Les inscriptions pour cette nouvelle édition sont déjà toutes parties, avec une liste d’attente mise en place. A l’instar de la troisième édition, ayant traversé en 2022 les paysages à couper le souffle des comtés irlandais de la côte ouest [voir vidéo ci-dessous], la nouvelle édition promet de splendides découvertes. Cette valorisation des territoires armoricains affirme un peu plus encore la Bretagne comme une terre d’excellence, au croisement entre un cyclisme nouvelle génération et la consolidation de l’amitié interceltique.

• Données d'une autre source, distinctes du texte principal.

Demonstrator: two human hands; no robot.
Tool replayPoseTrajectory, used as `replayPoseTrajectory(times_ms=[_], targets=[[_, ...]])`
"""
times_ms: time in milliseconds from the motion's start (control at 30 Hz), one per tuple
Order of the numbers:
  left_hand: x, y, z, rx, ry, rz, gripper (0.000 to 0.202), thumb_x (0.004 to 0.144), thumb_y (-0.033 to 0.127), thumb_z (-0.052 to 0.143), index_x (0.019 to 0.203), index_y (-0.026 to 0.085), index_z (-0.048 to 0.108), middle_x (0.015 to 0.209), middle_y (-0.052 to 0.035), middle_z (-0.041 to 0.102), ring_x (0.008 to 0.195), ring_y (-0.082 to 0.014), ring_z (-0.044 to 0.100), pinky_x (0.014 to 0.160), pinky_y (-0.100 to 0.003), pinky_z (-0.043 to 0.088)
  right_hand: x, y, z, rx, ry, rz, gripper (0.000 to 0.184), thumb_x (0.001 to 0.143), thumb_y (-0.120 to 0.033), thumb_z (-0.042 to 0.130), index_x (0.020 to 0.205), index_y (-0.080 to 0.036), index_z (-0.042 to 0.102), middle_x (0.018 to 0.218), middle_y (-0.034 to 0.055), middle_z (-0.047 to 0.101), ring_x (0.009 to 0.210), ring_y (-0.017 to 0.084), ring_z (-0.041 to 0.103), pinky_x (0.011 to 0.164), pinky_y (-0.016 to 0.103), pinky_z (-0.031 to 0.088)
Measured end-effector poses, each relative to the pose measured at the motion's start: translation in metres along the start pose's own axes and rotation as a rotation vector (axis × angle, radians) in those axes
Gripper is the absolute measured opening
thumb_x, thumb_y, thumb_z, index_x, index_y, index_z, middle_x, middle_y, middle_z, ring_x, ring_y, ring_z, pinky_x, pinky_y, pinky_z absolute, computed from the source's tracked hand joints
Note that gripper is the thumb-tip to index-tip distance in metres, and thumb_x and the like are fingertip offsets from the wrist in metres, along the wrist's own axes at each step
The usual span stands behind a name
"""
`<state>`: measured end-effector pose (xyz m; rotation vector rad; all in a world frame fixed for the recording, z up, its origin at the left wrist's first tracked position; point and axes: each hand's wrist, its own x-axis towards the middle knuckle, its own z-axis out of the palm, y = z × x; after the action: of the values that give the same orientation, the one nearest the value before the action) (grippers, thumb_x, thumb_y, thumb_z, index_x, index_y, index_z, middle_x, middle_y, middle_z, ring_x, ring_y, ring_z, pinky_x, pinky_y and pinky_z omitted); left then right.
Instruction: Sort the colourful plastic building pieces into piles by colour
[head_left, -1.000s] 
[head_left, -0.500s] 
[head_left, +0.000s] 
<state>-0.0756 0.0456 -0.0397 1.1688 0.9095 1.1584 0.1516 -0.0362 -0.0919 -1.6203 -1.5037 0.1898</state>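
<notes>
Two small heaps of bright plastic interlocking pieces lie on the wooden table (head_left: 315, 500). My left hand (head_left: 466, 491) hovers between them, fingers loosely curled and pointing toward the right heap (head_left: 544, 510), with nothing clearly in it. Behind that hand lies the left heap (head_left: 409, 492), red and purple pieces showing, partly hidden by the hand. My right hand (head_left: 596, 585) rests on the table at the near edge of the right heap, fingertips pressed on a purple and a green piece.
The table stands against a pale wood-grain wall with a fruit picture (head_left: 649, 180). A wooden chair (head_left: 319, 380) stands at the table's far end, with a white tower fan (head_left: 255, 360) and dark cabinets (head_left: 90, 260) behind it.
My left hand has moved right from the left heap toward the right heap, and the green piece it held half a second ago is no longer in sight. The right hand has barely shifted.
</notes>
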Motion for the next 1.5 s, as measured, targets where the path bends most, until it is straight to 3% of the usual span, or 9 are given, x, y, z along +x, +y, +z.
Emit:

Gageons que cette édition permette aux clubs, au tissu associatif et aux pratiquant·es dans nos cinq départements bretons de découvrir ou de mieux appréhender cette nouvelle forme de pratique sportive qu’est l’ultracyclisme. Certes basé sur la performance, ces courses véhiculent avant tout des valeurs de solidarité, de diversité et d’inclusion fortes. Elles favorisent l’autonomisation des personnes et offrent une réelle connexion avec les territoires traversés. Le vélo reste ainsi plus que jamais un vecteur d’émancipation, qui sied si bien à la Bretagne.